What one has to do to get a book is: write title and author and call number down on a pink form in triplicate, as well as your own I.D. number and some other codes I didn’t understand which the woman waiting at the desk had to write down for me while clenching her teeth and talking at me as fast as she could hoping that maybe she could discourage me from ever coming back. They were an interesting pair, the two women at the desk. The one filling in my missing codes, choking in a tight lime green turtle neck, her frizzy head of hair squeezing out of it, was all curt efficiency, spouting out rules to all patrons, pointing out forms and where to sit once the forms were filled out. Her pink-turtlenecked counterpart, who could have been a twin who'd straightened her hair simply to contrive a distinguishing characteristic, sat right beside her idly flipping through a ladies magazine. I had almost an hour to contemplate how these women had arrived at such agreement over the dubious distribution of their work load, because I had to sit in a little formica chair at least that long while some invisible soul retrieved my books.

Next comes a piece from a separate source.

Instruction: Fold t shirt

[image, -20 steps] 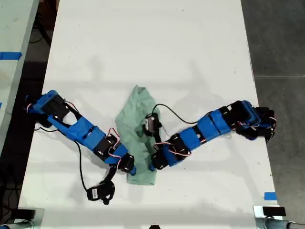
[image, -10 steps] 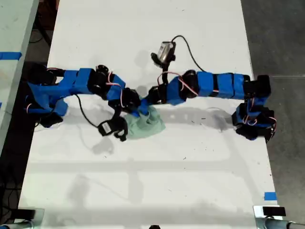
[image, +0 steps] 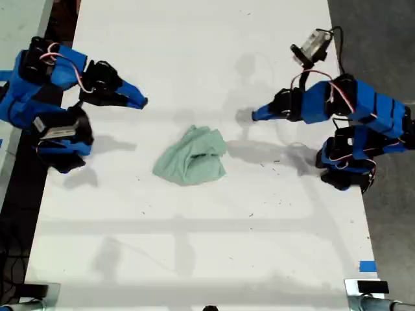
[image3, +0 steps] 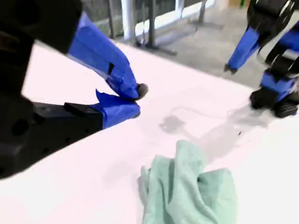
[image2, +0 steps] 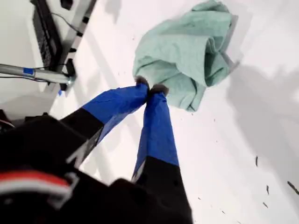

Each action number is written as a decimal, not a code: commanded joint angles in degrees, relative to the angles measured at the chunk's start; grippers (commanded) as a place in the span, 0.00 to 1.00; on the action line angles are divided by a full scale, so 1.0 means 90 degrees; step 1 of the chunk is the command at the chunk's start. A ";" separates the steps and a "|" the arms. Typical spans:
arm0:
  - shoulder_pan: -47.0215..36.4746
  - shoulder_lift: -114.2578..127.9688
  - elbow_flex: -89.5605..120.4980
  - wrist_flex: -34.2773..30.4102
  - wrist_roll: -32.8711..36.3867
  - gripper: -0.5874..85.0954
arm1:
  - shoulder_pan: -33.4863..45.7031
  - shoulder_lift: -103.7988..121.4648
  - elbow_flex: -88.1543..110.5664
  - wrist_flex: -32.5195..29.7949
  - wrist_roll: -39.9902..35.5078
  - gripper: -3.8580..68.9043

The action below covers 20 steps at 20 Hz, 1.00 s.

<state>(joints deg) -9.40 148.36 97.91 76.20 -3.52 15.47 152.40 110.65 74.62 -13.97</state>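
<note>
One t shirt (image: 192, 155) lay bunched near middle of table (image: 207, 259). One white table carried it. Two blue arms stood there: one at exterior view's left, one at exterior view's right. Two grippers: my first gripper (image2: 149, 87), my second gripper (image3: 138, 100). Two fingers (image2: 156, 130) on each gripper. Two strips of blue tape: one at exterior view's left edge (image: 14, 75), one at near right (image: 367, 266).
</note>
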 commanded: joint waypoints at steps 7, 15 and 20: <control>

The books did indeed arrive and the green-turtlenecked woman summoned me and explained that I could only check out the one that was published after 1951. The one on Etruscan dance she’d already checked out to me even though I hadn't had opportunity yet to decide whether or not I needed it. She was sending the Walter Pater up two floors to a woman who sat at the desk in front of the “reading room.” She pulled out a huge metal stamper that echoed loudly as she slammed the stamper down on each of the three tissue pages of the forms I’d filled out to request the books. For the Walter Pater, she ripped off a yellow page from the triplicate and told me I’d have to give it to the woman upstairs in exchange for the book and, when I gave the book back to her, she would then give me back the yellow slip…for me to keep in my files for the rest of my life to prove, should the book ever wind up missing, that I had not stolen it.

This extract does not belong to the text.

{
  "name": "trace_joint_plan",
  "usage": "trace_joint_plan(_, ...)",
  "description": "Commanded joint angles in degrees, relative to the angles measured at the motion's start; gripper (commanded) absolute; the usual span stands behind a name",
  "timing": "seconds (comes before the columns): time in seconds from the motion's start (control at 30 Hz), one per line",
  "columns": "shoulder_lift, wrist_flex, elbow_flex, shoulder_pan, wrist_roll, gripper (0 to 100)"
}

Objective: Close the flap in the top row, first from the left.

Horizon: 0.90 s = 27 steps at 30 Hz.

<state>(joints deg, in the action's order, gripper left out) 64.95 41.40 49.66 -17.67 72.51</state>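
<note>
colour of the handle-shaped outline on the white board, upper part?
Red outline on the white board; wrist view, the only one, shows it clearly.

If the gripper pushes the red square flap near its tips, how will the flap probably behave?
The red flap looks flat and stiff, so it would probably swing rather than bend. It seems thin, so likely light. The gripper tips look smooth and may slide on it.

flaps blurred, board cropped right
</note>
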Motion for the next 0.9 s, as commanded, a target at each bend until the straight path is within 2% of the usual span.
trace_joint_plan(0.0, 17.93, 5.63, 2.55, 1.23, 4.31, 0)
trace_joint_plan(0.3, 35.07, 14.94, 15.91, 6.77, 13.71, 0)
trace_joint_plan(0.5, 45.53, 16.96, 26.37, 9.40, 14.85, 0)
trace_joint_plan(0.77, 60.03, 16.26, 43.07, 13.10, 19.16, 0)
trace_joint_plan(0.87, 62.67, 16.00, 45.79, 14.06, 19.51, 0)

I went upstairs. I waited a half hour for Walter Pater to meet me there. The woman at the desk in front of the reading room called me even sweetly by my first name when it arrived. I signed the yellow slip and another ledger. The glass room where one can read reminds me of a room in the intensive care unit of a hospital. I spent about 30 seconds in there with Walter Pater, glancing at the table of contents, before I realized it was ridiculous I’d even checked him out: there was not one Umbrian artist listed.
“Sono veloce,” I’m fast, I told the woman when I exchanged the book for my yellow slip less than a minute after having gone through such hassle. “Va bene, Cinzia,” she intoned my name brightly as though we’d been working together all day and would be working together for years and years to come before I’d ever exhaust the possibilities she has in store for me.